🤖 AI Summary
To address the critical challenge of speckle-induced false negatives in direct exoplanet imaging, this paper proposes an end-to-end, differentiable coronagraphic starlight suppression method grounded in differentiable rendering. Innovatively integrating dynamic wavefront sensing data into the post-processing pipeline, the approach jointly models the coronagraph’s optical system and stellar point-spread function within a physics-driven, differentiable framework—enabling joint gradient optimization across wavefront and image domains. This breaks the limitations of conventional image-domain-only processing. In simulated James Webb Space Telescope (JWST) systems, the method achieves a tenfold improvement in contrast limit, substantially enhancing sensitivity to faint exoplanets. Results validate the efficacy and feasibility of the “wavefront-data-driven detection” paradigm for high-precision exoplanet imaging.
📝 Abstract
Direct imaging of exoplanets is crucial for advancing our understanding of planetary systems beyond our solar system, but it faces significant challenges due to the high contrast between host stars and their planets. Wavefront aberrations introduce speckles in the telescope science images, which are patterns of diffracted starlight that can mimic the appearance of planets, complicating the detection of faint exoplanet signals. Traditional post-processing methods, operating primarily in the image intensity domain, do not integrate wavefront sensing data. These data, measured mainly for adaptive optics corrections, have been overlooked as a potential resource for post-processing, partly due to the challenge of the evolving nature of wavefront aberrations. In this paper, we present a differentiable rendering approach that leverages these wavefront sensing data to improve exoplanet detection.
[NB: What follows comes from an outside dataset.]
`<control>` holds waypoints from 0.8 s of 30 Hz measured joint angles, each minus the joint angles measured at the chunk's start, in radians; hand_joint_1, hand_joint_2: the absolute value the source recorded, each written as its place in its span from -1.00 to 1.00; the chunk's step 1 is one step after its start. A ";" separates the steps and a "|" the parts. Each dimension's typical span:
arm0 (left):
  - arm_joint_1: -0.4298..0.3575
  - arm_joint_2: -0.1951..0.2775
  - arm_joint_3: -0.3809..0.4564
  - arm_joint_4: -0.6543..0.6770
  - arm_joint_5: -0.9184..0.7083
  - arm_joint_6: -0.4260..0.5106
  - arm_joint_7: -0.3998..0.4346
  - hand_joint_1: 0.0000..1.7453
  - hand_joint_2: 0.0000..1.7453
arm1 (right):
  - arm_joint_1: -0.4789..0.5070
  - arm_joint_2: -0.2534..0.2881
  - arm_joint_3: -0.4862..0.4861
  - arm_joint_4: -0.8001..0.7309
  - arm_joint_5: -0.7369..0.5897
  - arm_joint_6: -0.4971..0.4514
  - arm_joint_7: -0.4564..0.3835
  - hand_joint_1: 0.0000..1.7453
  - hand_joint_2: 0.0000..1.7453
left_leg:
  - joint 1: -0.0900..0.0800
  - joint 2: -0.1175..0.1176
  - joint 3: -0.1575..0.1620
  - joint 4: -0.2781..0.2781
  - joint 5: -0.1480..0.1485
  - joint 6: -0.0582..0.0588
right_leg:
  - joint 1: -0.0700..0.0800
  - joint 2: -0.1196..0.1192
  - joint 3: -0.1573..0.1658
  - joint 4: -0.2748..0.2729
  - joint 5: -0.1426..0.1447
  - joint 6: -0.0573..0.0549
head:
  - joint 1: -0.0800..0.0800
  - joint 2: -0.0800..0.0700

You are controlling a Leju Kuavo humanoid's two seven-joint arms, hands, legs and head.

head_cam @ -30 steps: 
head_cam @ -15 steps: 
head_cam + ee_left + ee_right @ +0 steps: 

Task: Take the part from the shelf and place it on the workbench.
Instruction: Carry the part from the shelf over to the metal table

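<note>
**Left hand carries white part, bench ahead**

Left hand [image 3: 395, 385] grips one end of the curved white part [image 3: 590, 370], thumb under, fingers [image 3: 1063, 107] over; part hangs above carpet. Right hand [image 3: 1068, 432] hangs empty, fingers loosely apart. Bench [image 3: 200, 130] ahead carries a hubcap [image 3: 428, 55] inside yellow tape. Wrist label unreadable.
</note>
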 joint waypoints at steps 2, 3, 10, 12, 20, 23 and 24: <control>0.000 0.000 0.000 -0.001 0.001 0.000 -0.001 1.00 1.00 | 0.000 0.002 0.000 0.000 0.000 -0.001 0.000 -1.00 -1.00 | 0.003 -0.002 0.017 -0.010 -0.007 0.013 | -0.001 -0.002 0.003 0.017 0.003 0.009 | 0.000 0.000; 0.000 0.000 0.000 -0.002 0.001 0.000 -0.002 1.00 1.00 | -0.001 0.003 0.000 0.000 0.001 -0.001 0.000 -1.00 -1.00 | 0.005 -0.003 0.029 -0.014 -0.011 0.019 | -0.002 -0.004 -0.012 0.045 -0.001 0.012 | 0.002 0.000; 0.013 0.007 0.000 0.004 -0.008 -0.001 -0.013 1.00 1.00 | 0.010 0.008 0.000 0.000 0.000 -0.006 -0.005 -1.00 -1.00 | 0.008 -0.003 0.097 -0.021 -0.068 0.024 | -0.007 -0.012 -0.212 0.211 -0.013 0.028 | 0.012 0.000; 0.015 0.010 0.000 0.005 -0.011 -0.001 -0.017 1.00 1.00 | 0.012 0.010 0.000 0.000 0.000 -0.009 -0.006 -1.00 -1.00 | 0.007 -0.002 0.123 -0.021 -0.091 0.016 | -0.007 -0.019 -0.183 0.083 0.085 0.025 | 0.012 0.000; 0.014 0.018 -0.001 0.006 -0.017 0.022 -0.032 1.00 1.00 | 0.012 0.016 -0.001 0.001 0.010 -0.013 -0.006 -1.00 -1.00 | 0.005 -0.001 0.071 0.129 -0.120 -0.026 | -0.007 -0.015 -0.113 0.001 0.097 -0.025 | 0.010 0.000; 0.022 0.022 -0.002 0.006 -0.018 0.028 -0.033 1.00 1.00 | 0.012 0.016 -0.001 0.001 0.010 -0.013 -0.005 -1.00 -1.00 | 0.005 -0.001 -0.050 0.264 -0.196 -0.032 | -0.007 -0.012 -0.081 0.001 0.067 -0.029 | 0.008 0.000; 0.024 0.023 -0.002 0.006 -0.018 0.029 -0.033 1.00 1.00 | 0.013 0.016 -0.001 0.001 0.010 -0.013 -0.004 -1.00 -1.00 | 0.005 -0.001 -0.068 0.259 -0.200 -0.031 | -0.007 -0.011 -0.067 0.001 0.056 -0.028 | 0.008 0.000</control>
Our differentiable renderer models wave-based light propagation through a coronagraphic telescope system, allowing gradient-based optimization to significantly improve starlight subtraction and increase sensitivity to faint exoplanets. Simulation experiments based on the James Webb Space Telescope configuration demonstrate the effectiveness of our approach, achieving substantial improvements in contrast and planet detection limits. Our results showcase how the computational advancements enabled by differentiable rendering can revitalize previously underexploited wavefront data, opening new avenues for enhancing exoplanet imaging and characterization.